Nynke brauchte kein großes rechnerisches Geschick, um zu erkennen, dass die Zahlen verschieden waren. Sie wies ihren Schwager darauf hin.
»Das liegt an verschiedenen Methoden und Maßen, die angewandt werden können. Ich habe die Amsterdamer Elle benutzt und de Gayette das preußische Fußmaß. Man muss es umrechnen und anpassen. Dabei habe ich zwei Fehler entdeckt.« Jan senkte verschämt den Blick. »In meinen Maßen. Ich muss Herrn de Gayette für seine Arbeit dankbar sein.«
Er rollte einen Plan zusammen und zog einen anderen heran, auf dem am oberen linken Rand wieder das Nauener Tor zu erkennen war. Den Rest des großformatigen Bogens nahmen vier ungleichmäßige Vierecke ein, die wiederum durch Querstriche unterteilt waren. In jedem dieser Kästchen stand eine Nummer. Zwischen den Vierecken waren schmale Bänder frei geblieben.

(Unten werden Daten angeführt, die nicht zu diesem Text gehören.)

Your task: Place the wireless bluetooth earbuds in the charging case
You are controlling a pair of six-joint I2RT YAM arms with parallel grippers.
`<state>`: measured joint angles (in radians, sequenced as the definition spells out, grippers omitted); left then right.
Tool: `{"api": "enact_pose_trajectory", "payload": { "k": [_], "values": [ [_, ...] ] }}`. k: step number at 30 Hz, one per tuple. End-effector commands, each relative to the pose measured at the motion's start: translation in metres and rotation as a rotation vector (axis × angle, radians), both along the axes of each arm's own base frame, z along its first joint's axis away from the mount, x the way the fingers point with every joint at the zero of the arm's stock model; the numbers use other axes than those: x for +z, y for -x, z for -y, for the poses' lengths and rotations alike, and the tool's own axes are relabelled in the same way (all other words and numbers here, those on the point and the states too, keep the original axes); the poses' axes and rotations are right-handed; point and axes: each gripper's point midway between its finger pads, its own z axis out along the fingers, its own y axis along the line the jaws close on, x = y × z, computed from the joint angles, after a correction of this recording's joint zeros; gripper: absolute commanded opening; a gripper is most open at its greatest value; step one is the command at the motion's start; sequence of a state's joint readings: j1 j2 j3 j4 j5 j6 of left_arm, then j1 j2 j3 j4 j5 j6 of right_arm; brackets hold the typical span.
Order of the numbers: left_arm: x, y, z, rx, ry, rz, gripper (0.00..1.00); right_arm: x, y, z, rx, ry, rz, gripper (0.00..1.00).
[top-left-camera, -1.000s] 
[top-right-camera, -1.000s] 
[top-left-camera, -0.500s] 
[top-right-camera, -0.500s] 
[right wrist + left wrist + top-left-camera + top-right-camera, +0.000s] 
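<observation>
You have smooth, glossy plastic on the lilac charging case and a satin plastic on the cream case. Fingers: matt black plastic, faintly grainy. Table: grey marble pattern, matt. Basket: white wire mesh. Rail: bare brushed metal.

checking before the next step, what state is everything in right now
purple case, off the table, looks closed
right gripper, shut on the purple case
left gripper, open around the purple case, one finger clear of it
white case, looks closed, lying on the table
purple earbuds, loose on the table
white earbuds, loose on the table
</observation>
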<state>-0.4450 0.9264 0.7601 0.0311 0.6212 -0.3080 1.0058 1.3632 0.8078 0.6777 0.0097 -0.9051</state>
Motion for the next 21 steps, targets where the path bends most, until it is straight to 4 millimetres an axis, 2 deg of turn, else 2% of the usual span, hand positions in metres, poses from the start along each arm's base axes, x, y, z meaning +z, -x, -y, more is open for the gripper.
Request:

»Sind das Straßen?«, riet Nynke und tippte auf eine davon.
»Genau. Straßen und Durchgänge zwischen den Häusern. Da ist de Gayettes Plan ohne jeden Fehl. Insgesamt sollen über einhundertzwanzig Häuser gebaut werden.«
»Das sind viele!«
Jan stieg in Nynkes Achtung, denn die Bedeutung der ihm anvertrauten Aufgabe war nicht zu übersehen.
»Nynke! Ich habe dich gesucht.« Anna stand in der Tür des Arbeitskabinetts und war zum Ausgehen gekleidet. Die Arme hatte sie in die Hüften gestemmt und die Augenbrauen finster zusammengezogen. Das verlieh ihrem lieblichen Gesicht den Ausdruck eines enttäuschten Kätzchens. Bis auf Nynke weckte das in ausnahmslos jedem den Wunsch, ihr zu schmeicheln, bis ihre Miene wieder fröhlich war. Jan eilte auf sie zu, ergriff ihre Hände, küsste sie und streichelte ihre Wange.
»Meine schlimme Schwester hat dich hoffentlich nicht gestört. Ich habe ihr streng verboten …«
»Liebste, liebste Anna, natürlich nicht …« Er streichelte weiter ihre Wange und küsste sogar ihre Augenbrauen.
»Ich will doch nur, dass alles so gemacht wird, wie du es für richtig hältst«, klagte Anna.
»Du machst alles ganz wunderbar. Niemand kann sich eine bessere Ehefrau wünschen als dich. Ich bin ein glücklicher Mann.« Jan klang aufrichtig.
»Weswegen hast du mich gesucht?«, mischte sich Nynke in das eheliche Geturtel.
»Du sollst mich begleiten. Jan hat zu arbeiten.«
Nynke fügte sich in den täglichen Spaziergang, der einmal um das Schloss herum, über den Marktplatz, am Kanal entlang und wieder zurück führte.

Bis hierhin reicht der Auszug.